— Task prompt —
Emit all the data exactly as provided.

Start of Information shown

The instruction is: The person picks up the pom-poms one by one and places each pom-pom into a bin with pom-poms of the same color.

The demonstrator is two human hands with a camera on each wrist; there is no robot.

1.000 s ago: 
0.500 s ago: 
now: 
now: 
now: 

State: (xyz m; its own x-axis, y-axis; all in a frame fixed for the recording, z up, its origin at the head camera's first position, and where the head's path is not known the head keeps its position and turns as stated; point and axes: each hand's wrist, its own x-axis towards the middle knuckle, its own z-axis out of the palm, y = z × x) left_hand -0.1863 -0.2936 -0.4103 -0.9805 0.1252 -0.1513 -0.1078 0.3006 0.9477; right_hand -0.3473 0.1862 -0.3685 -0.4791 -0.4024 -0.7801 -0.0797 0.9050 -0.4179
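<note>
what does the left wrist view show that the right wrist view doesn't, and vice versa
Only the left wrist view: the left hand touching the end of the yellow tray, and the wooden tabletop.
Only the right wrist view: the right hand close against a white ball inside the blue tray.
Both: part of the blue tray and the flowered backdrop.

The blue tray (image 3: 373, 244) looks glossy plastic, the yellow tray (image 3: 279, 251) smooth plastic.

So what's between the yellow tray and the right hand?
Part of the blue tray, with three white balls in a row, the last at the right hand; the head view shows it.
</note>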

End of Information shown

— Result for this exercise —
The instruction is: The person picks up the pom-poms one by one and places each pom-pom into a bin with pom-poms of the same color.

The demonstrator is two human hands with a camera on each wrist; there is no robot.

1.000 s ago: 
0.500 s ago: 
now: 
now: 
now: 

State: (xyz m; its own x-axis, y-axis; all in a frame fixed for the recording, z up, its origin at the head camera's first position, and where the head's path is not known the head keeps its position and turns as stated; point and axes: each hand's wrist, its own x-axis towards the middle knuckle, its own z-axis out of the palm, y = z × x) left_hand -0.1863 -0.2936 -0.4103 -0.9805 0.1252 -0.1513 -0.1078 0.3006 0.9477; right_hand -0.3473 0.1862 -0.3685 -0.4791 -0.4024 -0.7801 -0.0797 0.9050 -0.4179
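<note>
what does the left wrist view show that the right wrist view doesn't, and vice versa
Only the left wrist view: the left hand touching the end of the yellow tray, and the wooden tabletop.
Only the right wrist view: the right hand close against a white ball inside the blue tray.
Both: part of the blue tray and the flowered backdrop.

The blue tray (image 3: 373, 244) looks glossy plastic, the yellow tray (image 3: 279, 251) smooth plastic.

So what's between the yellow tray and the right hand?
Part of the blue tray, with three white balls in a row, the last at the right hand; the head view shows it.
</note>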

This finishes the response to the exercise.